AVS 45th International Symposium
    Nanometer-scale Science and Technology Division Wednesday Sessions
       Session NS+AS-WeM

Paper NS+AS-WeM7
Nano-scale Observations of Stress-Enhanced Dissolution in Monoclinic CaHPO@sub4@ 2H@sub 2@O: Chemical vs. Mechanical Effects

Wednesday, November 4, 1998, 10:20 am, Room 321/322/323

Session: Innovative Force, Near-Field Optics, and Tunneling Measurements
Presenter: S.C. Langford, Washington State University
Authors: S.C. Langford, Washington State University
L. Scudiero, Washington State University
J.T. Dickinson, Washington State University
Correspondent: Click to Email
In several mechanical wear situations, e.g., biomaterials in hip replacements and mechanochemical polishing (used extensively in the microlectronics industry), a surface experiences simultaneous tribological loading and corrosive chemical exposure. The combination can greatly increase wear rates. We examine single crystal brushite [CaHPO@sub 4@ 2H@sub 2@O] (a model biomaterial) in buffered aqueous solutions mechanically stimulated by the tip of a Scanning Force Microscope (SFM). Quantitative data on nanometer-scale wear of single atomic layer steps are readily obtained. The (010) faces of this material are strongly anisotropic, forming trianglular etch pits bounded by three crystallographically distinct steps in aqueous solution.
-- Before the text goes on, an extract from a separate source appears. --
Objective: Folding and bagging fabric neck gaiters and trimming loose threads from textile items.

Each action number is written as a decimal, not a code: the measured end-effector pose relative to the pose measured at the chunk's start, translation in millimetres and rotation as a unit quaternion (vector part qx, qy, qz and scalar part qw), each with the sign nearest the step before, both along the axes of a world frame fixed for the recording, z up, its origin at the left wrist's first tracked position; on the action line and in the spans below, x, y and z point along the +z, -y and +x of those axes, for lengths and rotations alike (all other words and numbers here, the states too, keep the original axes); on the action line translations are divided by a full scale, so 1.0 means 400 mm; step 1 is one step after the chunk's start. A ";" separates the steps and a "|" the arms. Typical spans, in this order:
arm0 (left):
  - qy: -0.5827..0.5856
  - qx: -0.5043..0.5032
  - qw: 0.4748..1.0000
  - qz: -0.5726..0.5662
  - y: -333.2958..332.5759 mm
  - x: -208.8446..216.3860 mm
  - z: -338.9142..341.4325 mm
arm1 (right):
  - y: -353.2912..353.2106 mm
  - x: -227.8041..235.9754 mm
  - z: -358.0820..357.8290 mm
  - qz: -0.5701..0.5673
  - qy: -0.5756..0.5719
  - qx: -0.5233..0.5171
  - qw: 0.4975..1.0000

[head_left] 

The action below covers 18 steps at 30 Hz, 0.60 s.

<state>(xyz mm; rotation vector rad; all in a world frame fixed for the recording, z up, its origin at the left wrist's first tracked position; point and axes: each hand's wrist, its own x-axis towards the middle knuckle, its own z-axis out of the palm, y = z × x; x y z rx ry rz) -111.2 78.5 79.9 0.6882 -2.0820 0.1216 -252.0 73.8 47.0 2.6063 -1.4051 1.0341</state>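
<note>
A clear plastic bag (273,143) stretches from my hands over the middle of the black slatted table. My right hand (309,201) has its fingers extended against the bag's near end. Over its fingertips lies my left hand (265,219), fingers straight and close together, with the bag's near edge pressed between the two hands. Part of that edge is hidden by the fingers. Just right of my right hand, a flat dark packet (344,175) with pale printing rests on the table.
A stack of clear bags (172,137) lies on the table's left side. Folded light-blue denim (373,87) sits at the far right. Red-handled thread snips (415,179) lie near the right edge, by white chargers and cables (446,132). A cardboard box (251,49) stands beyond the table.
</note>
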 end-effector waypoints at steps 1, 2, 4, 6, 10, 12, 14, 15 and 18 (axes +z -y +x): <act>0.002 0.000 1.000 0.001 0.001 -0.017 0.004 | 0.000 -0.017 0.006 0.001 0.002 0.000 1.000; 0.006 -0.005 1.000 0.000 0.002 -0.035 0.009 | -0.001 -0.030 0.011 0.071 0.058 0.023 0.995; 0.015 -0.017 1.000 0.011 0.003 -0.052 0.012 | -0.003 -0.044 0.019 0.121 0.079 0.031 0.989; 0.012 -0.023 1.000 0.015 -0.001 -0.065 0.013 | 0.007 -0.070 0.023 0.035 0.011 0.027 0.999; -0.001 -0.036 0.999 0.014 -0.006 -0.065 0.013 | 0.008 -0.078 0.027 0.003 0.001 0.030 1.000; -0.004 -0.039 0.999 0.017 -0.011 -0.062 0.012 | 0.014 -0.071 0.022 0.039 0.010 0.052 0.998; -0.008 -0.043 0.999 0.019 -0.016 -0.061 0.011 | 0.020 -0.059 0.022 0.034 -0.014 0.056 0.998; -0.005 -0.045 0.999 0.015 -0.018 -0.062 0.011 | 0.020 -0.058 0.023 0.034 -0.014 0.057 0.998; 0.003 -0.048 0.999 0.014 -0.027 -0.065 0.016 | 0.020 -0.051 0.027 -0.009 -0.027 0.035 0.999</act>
Stress-enhanced dissolution is readily observed along all three steps. On each step, the wear rate is a highly nonlinear (essentially exponential) function of contact force; this function dependence is modeled in terms of stress-enhanced double kink nucleation. At low contact forces, etch pit growth principally involves dissolution along [210] steps; in contrast, the [101] steps are far more vulnerable to wear at high contact forces than the other steps. Damaged regions along [101] steps are especially vulnerable to subsequent chemical dissolution. We exploit this effect to produce atomically flat surfaces many microns in dimension. We also describe the influence of tip velocity and solution chemistry on the rates of corrosive wear. This highly anisotropic material provides a useful system for isolating aspects of the crystal structure which render it vulnerable to chemical etching from those which make it vulnerable to mechanical damage. This work is supported in part by a grant from the National Science Foundation, Grant CMS-9414405.